Your goal.
Determine how many lines below contain the word "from", then state only that figure.

Data block.

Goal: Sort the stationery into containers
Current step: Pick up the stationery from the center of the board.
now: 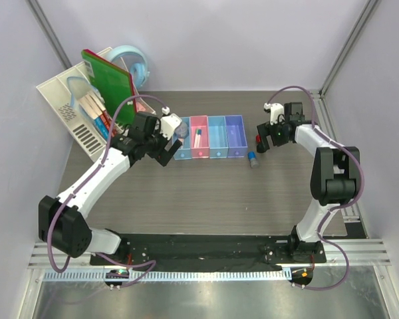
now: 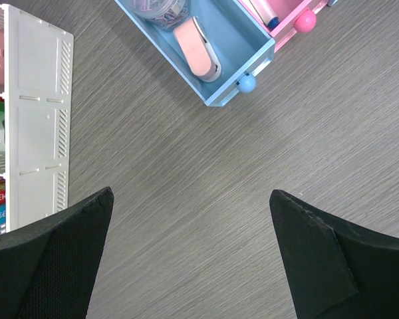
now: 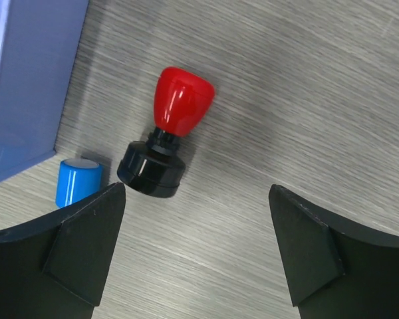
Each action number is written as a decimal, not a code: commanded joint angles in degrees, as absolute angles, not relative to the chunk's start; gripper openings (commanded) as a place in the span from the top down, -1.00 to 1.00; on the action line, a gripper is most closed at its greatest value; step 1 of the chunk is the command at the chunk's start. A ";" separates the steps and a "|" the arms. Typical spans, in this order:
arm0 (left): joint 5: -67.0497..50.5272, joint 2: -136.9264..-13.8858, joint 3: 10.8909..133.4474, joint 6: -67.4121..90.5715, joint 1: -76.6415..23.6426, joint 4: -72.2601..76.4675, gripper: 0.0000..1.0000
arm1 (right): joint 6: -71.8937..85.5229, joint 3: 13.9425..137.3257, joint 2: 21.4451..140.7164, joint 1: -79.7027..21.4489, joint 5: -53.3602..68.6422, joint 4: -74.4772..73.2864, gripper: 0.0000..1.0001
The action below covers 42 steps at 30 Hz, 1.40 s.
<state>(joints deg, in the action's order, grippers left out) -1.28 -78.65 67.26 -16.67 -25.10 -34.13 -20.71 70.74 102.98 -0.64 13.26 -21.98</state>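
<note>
Stamp (image 3: 166,139) sits beneath the wide-spread right gripper (image 3: 196,193)

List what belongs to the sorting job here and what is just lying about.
Part of the job: red-and-black stamp; blue cylinder; pink eraser and pen, both already binned; row of four bins.

Lying about: white desk organizer; green book; round tape dispenser.

Four joined bins (image 1: 216,154) standing in a row, one pink eraser (image 2: 199,56), one pen (image 1: 197,137), one red-and-black stamp (image 3: 165,137), one blue cylinder (image 3: 78,181), one white organizer (image 1: 66,106), one green book (image 1: 110,83), one round tape dispenser (image 1: 134,63) showing.
</note>
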 commanded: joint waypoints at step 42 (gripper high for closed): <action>-2.20 -79.54 69.79 -18.46 -24.87 -33.49 -0.99 | -9.14 69.52 105.91 -5.19 11.16 -17.05 -0.05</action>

Answer to this task.
2